1) Practice with your survival gear. Does it really work as well and as easy as
the manufacturer claim? Pretend you are injured, will it function if you have
only one hand to work with?

2) If it appears that you will be spending a night in the woods, start preparations
early. Not when it is dark. It’s harder to find firewood, bedding/shelter, water
supplies and windless areas to spend the night. Fumbling around in the dark
one can be come injured, further complicating your survival situation.

3) Fire is your friend. Gather LOTS of firewood to last the night. Break branches,
haul wind-falls, old stumps any burnable fuel to generate heat. I also like
to have plenty of green boughs in case air rescue is looking for you. Pile green
boughs on a hot fire to generate lots of smoke and be seen.

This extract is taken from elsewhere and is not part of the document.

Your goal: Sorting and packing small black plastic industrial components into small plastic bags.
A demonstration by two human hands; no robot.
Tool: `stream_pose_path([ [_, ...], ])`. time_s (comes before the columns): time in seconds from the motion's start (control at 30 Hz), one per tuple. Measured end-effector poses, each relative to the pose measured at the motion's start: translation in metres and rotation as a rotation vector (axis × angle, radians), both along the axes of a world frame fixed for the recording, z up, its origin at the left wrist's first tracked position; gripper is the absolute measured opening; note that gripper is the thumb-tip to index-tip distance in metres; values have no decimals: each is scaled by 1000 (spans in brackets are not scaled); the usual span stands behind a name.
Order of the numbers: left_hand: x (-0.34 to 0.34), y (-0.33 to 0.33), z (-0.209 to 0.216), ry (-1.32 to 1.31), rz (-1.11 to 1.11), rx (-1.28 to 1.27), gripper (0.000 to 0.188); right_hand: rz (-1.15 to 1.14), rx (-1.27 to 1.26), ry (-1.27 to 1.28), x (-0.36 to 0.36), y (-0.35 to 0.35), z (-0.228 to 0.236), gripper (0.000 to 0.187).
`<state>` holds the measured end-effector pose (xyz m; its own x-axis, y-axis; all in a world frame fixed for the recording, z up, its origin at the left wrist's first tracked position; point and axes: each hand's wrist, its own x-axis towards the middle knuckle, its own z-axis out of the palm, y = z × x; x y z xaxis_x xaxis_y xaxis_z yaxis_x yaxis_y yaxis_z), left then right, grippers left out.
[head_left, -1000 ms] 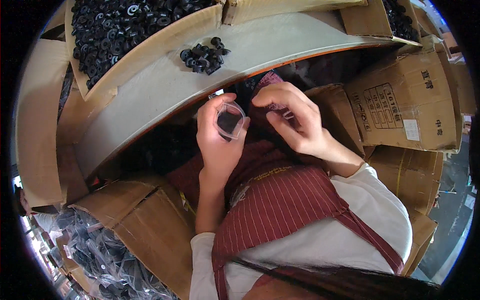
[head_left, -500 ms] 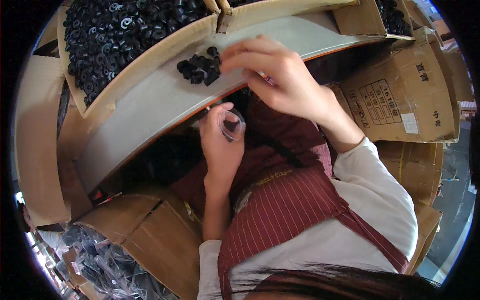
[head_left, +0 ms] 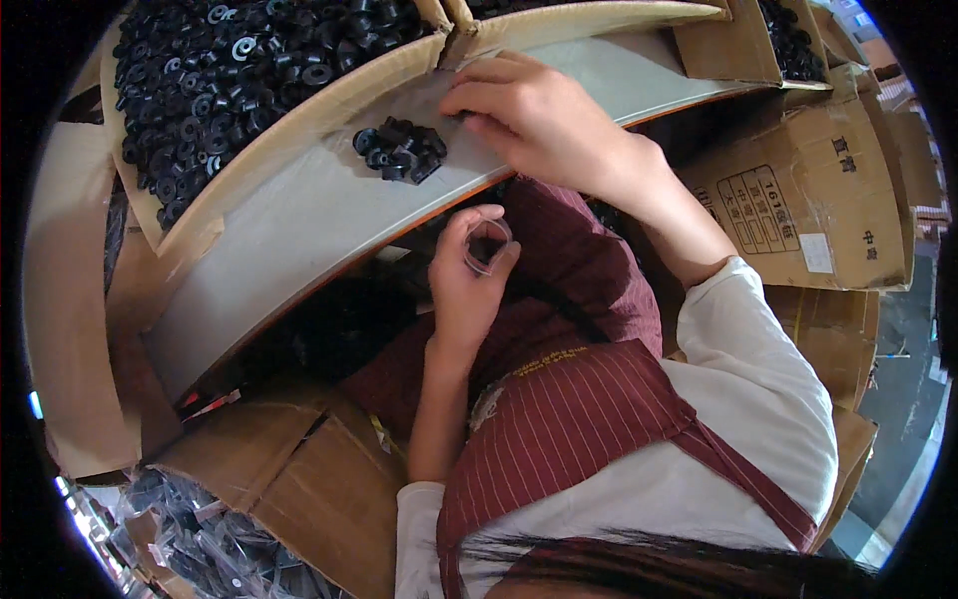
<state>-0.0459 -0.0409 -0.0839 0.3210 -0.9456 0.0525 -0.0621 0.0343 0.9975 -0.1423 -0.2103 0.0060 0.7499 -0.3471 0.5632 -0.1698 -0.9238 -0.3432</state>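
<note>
Many black parts [head_left: 401, 151] piled beside right hand [head_left: 549, 120], pinching 1; left hand [head_left: 463, 280] curled round clear cup [head_left: 479, 267]; carton [head_left: 339, 108] behind.

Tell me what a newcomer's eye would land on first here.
Probably the box heaped with black parts at upper left. Next, the small pile on the pale table in front of it, with the right hand just to its right. Then the red striped apron at lower centre, the left hand above it holding a clear cup-like piece.
</note>
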Motion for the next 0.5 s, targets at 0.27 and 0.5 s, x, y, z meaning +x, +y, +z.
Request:
stream_pose_path([
  [0.27, -4, -3, 7, 143, -57, -16, 40, -105, -14, -9, -15, -3, 4, 23],
  [0.5, -3, -6, 31, 345, -49, 54, 36, -138, 357, 3, -26, -3, 4, 20],
])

4) Make sure you have a SHARP knife. SHARP means, hair shaving sharp! If your
knife is not that sharp, watch our video clip on how to properly sharpen your
knife with a LANSKY sharpener. You can also carry a razor blade in your kit.
A neat tool is made by the folks at DERMA-SAFE.COM

5) Check with your local Department of Transportation and purchase their heavy-duty
plastic trash/collection bags. They are usually orange or yellow in color. They
make a great water-proof poncho and will keep you very warm at night if you
are dressed properly. You can also use them to collect water. I carry two of
them in my pack when I go on extended trips! These are a very important addition
to your survival gear!

6) Carry plenty of parachute cord. I normally carry 100-150 feet or para-cord
in my pack. It comes in pretty handy for shelter building, carrying gear, creating
safety zones, net making, snares etc. Buy good Mil-spec or 550 cord with the
7 fine strands inside the outer sheath. Don’t settle for cheap Chinese junk
from the flea market. Having a stout caribiner is also not a bad idea. They
can be used like a pulley or shiv to elevate things off the ground.

7) Keep a good wool hat and scarf in your pack. We lose most of our body heat
through our head and neck. It’s amazing how much warmer we are when our head
is covered. A stocking cap can keep you toasty warm at night.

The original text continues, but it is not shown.